There are a whole lot of these examples. And of course, most would not fit into that mold. But mosques that are funded by the Saudis are political institutions as much as religious ones, and they seem to do pretty well in making various populations more extremist.
I've seen the argument made that the west is now so wishy washy that for those seeking more than we offer - i.e., something in the spiritual realm - the disenchanted, etc. Islam is the go to religion. And as Islam gets larger, those with the most aggresive agendas get more powerful. And Islamist culture, thought and philosophy appears more or less incompatable with liberal western democracy.
... Comfort makes people abandon war, conflict makes them embrace it.
I disagree. Comfort makes western cultures abandon any sort of idea of self-worth and certainly reduces our propensity for engaging in violence. I have not seen that replicated elsewhere.

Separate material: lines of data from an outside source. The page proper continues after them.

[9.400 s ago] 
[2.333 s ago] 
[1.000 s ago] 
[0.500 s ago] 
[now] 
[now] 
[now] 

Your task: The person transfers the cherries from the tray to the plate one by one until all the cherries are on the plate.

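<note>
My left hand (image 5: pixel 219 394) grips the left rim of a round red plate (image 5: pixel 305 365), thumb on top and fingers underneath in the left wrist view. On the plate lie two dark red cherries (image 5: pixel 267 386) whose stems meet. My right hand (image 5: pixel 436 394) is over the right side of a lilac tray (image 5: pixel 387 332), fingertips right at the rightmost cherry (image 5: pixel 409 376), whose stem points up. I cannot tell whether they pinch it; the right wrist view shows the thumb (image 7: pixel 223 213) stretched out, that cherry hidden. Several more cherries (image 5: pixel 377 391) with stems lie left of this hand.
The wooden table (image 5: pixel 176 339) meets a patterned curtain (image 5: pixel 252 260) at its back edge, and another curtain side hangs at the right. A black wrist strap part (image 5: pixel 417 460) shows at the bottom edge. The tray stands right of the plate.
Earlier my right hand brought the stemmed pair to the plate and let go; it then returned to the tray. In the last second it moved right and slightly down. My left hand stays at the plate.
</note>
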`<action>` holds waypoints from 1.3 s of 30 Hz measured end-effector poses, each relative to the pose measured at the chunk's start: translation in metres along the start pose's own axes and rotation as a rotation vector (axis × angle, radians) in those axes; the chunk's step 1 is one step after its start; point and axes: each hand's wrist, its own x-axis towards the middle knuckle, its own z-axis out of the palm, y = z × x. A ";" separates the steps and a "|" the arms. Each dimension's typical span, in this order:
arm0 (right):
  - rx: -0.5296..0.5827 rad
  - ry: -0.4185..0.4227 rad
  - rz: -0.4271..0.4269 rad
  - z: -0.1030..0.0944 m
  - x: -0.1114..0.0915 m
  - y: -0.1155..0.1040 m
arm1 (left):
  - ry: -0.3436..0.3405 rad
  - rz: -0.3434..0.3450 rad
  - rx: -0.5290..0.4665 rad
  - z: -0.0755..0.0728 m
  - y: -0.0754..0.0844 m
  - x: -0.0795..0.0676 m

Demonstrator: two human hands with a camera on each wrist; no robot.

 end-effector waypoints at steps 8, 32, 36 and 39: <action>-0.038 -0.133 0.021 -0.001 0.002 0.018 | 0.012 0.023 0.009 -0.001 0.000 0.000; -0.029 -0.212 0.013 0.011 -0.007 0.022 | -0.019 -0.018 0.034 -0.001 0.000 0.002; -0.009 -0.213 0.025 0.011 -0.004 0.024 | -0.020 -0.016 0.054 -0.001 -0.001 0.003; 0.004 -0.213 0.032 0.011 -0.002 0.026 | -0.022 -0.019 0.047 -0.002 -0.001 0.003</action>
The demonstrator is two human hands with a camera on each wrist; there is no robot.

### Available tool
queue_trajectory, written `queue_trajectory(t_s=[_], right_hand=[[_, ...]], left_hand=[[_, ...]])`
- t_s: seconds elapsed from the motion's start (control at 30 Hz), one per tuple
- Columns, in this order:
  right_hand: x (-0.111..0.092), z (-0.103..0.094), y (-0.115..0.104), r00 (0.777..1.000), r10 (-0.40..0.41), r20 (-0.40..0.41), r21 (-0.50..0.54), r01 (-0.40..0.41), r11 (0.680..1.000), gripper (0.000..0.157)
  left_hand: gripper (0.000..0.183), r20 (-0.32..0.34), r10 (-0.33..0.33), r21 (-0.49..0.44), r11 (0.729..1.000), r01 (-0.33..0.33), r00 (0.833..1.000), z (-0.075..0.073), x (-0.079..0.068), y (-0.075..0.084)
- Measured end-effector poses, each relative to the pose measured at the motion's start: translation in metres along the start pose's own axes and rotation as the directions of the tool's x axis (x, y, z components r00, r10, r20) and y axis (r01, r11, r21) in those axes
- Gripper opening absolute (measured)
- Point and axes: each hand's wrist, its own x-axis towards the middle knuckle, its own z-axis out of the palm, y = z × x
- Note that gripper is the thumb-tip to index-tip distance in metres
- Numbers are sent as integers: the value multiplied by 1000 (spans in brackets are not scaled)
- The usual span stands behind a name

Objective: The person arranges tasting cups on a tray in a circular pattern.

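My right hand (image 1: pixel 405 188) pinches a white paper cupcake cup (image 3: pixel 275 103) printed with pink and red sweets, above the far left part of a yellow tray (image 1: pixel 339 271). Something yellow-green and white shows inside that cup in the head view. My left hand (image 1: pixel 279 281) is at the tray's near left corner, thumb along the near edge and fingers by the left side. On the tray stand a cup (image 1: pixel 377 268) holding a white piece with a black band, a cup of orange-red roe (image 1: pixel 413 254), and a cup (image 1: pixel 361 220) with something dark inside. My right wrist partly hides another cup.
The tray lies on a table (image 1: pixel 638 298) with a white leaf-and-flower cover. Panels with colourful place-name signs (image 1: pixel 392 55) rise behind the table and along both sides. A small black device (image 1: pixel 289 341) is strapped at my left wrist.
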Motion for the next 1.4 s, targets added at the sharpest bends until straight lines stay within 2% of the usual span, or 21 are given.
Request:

As a semi-relevant side point, there is an interesting phonemenon in psychological research called WEIRD. As it turns out, most studies of psychology tend to involve university students (and undergraduate psychology students more specifically). of course, inasmuch as these students are not reflective of the broader population, the results from studies that use them as subjects may not reflect the results that would have prevailed with a wider population sample.
This biased group of subjects are known as "WEIRD" outliers, WEIRD standing for "westernized, educated people from industrialized, rich democracies".
Combine that with the tendancy to fill gaps in knowledge about others with information about yourself and your own culture, and you can get to radically off-base conclusions about the psychology of those in other societies that are different from your own.